» Exercise objective
An exact copy of all entries is required.

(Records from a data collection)

───

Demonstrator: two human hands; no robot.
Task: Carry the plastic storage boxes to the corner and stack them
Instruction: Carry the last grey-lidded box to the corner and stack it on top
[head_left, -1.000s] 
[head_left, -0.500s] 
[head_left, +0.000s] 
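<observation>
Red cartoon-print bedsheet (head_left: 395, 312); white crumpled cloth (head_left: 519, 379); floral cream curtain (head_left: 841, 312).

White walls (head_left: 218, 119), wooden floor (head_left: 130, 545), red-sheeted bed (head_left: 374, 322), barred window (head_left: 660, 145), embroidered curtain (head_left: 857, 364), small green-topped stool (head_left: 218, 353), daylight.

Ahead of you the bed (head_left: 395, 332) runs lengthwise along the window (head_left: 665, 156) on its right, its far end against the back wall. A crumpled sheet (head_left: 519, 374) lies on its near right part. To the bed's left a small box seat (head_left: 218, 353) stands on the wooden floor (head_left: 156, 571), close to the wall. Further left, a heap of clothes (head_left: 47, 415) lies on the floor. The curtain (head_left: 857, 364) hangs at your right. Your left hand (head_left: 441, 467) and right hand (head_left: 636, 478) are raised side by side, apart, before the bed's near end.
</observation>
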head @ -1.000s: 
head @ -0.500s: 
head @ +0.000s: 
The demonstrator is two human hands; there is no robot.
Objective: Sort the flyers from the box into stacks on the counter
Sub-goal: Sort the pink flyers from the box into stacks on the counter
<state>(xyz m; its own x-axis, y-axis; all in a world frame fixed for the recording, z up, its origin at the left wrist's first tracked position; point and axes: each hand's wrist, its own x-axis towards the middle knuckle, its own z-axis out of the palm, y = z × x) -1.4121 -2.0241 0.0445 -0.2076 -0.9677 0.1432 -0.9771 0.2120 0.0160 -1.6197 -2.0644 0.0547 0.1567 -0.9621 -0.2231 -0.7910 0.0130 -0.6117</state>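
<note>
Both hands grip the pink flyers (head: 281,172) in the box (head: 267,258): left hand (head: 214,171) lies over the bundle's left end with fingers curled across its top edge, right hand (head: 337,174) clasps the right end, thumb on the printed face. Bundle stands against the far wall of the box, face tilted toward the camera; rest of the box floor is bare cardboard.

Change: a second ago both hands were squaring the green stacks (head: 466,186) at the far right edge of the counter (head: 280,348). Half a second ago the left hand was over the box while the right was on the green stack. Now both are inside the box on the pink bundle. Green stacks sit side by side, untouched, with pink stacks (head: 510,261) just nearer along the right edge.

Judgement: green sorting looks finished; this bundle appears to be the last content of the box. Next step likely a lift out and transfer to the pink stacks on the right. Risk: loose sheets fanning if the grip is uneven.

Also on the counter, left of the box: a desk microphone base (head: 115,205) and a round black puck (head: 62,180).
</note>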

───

» Answer
Demonstrator: two human hands; no robot.
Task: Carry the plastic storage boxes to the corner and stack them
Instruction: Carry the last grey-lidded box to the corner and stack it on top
[head_left, -1.000s] 
[head_left, -0.500s] 
[head_left, +0.000s] 
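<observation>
Red cartoon-print bedsheet (head_left: 395, 312); white crumpled cloth (head_left: 519, 379); floral cream curtain (head_left: 841, 312).

White walls (head_left: 218, 119), wooden floor (head_left: 130, 545), red-sheeted bed (head_left: 374, 322), barred window (head_left: 660, 145), embroidered curtain (head_left: 857, 364), small green-topped stool (head_left: 218, 353), daylight.

Ahead of you the bed (head_left: 395, 332) runs lengthwise along the window (head_left: 665, 156) on its right, its far end against the back wall. A crumpled sheet (head_left: 519, 374) lies on its near right part. To the bed's left a small box seat (head_left: 218, 353) stands on the wooden floor (head_left: 156, 571), close to the wall. Further left, a heap of clothes (head_left: 47, 415) lies on the floor. The curtain (head_left: 857, 364) hangs at your right. Your left hand (head_left: 441, 467) and right hand (head_left: 636, 478) are raised side by side, apart, before the bed's near end.
</observation>
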head @ -1.000s: 
head @ -0.500s: 
head @ +0.000s: 
The demonstrator is two human hands; there is no robot.
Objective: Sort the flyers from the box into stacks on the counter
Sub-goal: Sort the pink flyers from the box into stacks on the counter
<state>(xyz m; its own x-axis, y-axis; all in a world frame fixed for the recording, z up, its origin at the left wrist's first tracked position; point and axes: each hand's wrist, its own x-axis towards the middle knuckle, its own z-axis out of the palm, y = z × x) -1.4121 -2.0241 0.0445 -0.2076 -0.9677 0.1432 -0.9771 0.2120 0.0160 -1.6197 -2.0644 0.0547 0.1567 -0.9621 -0.2231 -0.7910 0.0130 -0.6117</state>
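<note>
Both hands grip the pink flyers (head: 281,172) in the box (head: 267,258): left hand (head: 214,171) lies over the bundle's left end with fingers curled across its top edge, right hand (head: 337,174) clasps the right end, thumb on the printed face. Bundle stands against the far wall of the box, face tilted toward the camera; rest of the box floor is bare cardboard.

Change: a second ago both hands were squaring the green stacks (head: 466,186) at the far right edge of the counter (head: 280,348). Half a second ago the left hand was over the box while the right was on the green stack. Now both are inside the box on the pink bundle. Green stacks sit side by side, untouched, with pink stacks (head: 510,261) just nearer along the right edge.

Judgement: green sorting looks finished; this bundle appears to be the last content of the box. Next step likely a lift out and transfer to the pink stacks on the right. Risk: loose sheets fanning if the grip is uneven.

Also on the counter, left of the box: a desk microphone base (head: 115,205) and a round black puck (head: 62,180).
</note>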

The answer given here is complete.